By Herbling David, hdavid@ke.nationmedia.com
In Summary
- Naushud Bhamgara takes the place of Moldenhauer who helped set up SBC Kenya.
- The management changes at SBC Kenya come at a period when rising demand reversed the drop in soda production witnessed in 2012.
- Coca-Cola linked the 2012 drop to consumer shift to fresh fruit juices and high inflation in the first half of 2012, which reduced disposable incomes.
Global soft drinks giant PepsiCo has replaced its Kenyan chief as it tries to win market share from rival Coca- Cola, which has dominated the Kenyan market for decades.
The firm, which is associated with Lebanese
businessman Faysal El Khalil, has named Naushud Bhamgara to steer the
Kenyan operation.
He replaced Butch Moldenhauer, who last January
helped PepsiCo establish a Sh2.4 billion local production plant through
Seven Up Bottling Company (SBC) Kenya Ltd, a franchise bottler and
distributor of Pepsi products.
The executive shift comes as Coca-Cola used price
cuts and multi-billion- shilling investments in its seven local
franchises to defend and grow market share.

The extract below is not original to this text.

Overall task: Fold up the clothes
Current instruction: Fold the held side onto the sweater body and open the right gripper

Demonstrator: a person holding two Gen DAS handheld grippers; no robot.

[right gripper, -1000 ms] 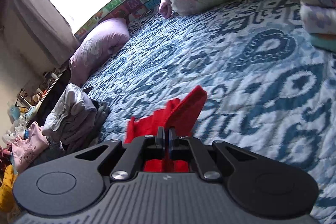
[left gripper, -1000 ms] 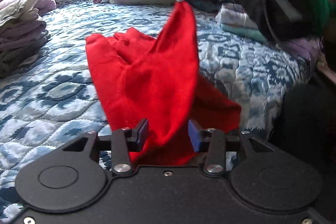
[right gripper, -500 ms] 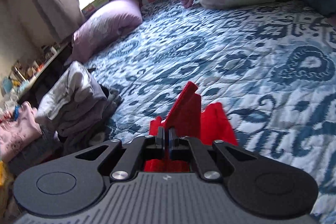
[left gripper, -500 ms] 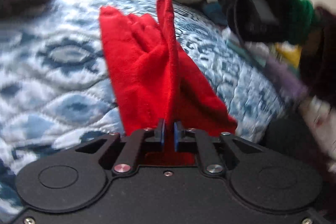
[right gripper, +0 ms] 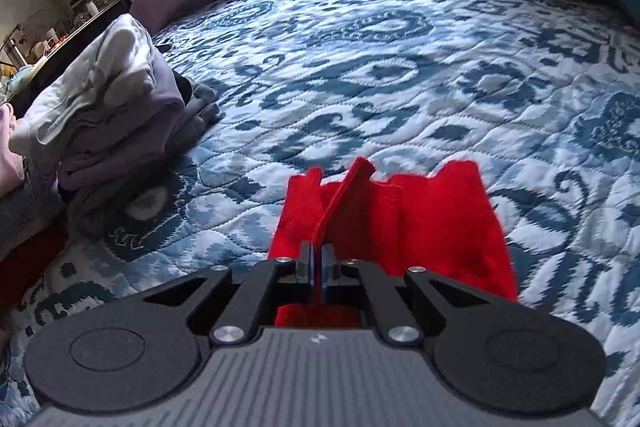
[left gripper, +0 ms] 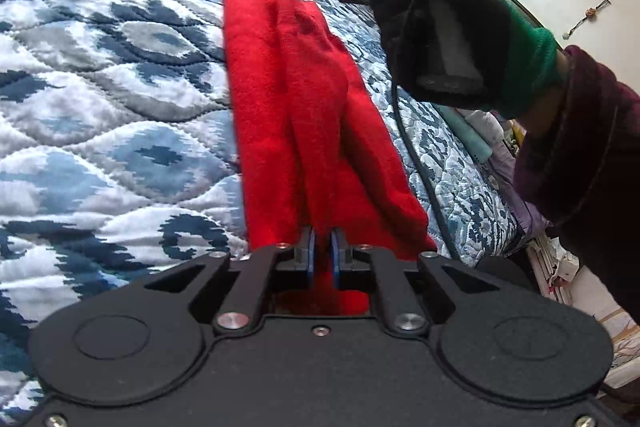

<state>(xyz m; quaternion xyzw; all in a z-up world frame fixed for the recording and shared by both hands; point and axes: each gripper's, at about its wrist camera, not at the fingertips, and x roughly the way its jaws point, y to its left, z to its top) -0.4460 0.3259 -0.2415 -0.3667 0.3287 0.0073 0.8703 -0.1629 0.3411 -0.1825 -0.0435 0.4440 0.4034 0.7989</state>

“I left SBC late last year. I am now with Chandaria Industries,” Mr Moldenhauer said without giving details.
Mr Bhamgara has been in SBC Nigeria for more than a decade.

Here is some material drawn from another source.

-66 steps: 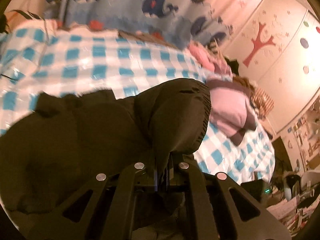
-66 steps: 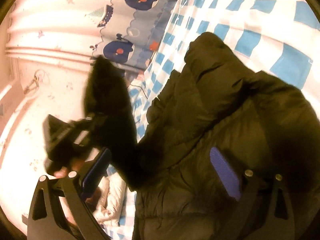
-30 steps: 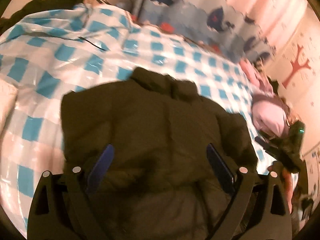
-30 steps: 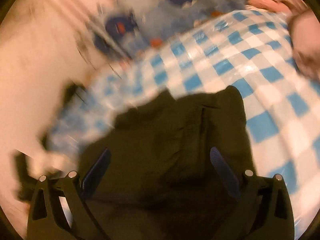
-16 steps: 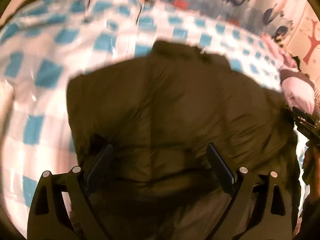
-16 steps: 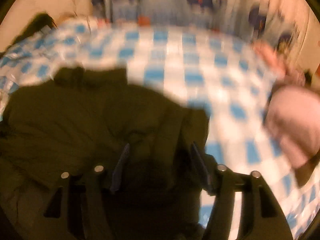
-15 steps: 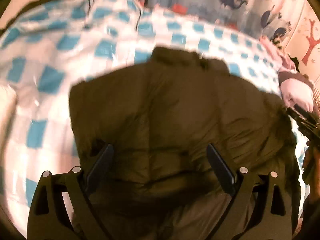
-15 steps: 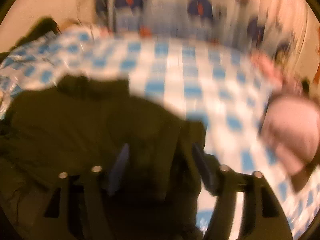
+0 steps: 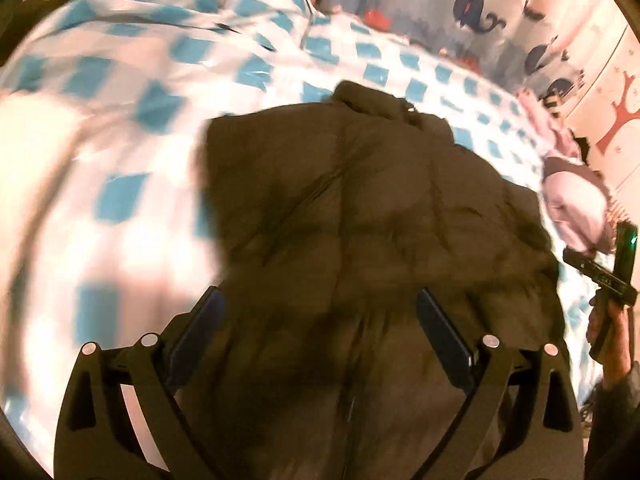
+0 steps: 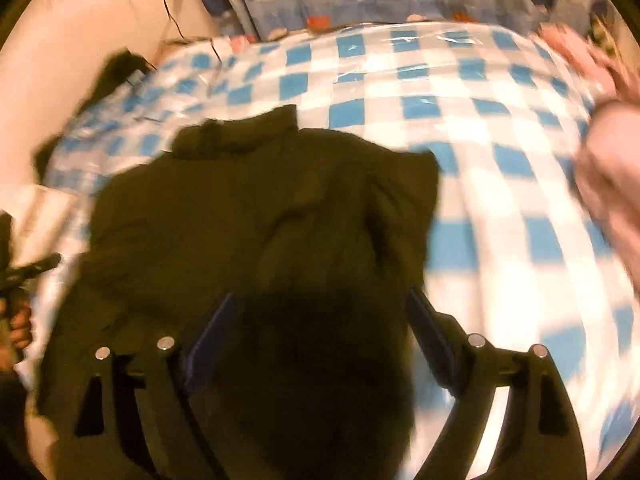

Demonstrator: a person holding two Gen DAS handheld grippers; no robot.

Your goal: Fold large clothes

Senior executives at the firm reckon that Mr El
Khalil is not at ease with performance of the Seven-Up Bottling Company
in Kenya, where he had hoped to steal market share from Coca- Cola.
SBC has operations in Nigeria, Tanzania and Ghana,
with headquarters in Beirut, Lebanon. It serves PepsiCo products like
Pepsi Light, Mirinda, Mountain Dew, 7 UP and Everess in the Kenyan
market.
Mr Moldenhauer refused to divulge the position he
is holding at Chandaria Industries, a family owned business that deals
in paper products like tissues with its flagship product being Velvex
and Toilex.
“I am not going to comment on that,” said Mr Moldenhauer.
PepsiCo made its re-entry into Kenya in late 2010
and has been relying on imports to serve the local market. But with
importation being a costly affair, PepsiCo decided to set up base in
Nairobi to produce its soft drink brands.
The move ushered in a vicious battle for control
of the market as PepsiCo sought to cut the dominance of Coca- Cola.
PepsiCo, for instance, offered a larger product of 350ml bottle that is
retailing at the same price as Coca-Cola’s 300ml bottle.
The management changes at SBC Kenya come at a period when rising demand reversed the drop in soda production witnessed in 2012.
Kenya National Bureau of Statistics (KNBS) data
shows that production of soft drinks increased 20.1 per cent to 315,411
metric tonnes in the nine months to September.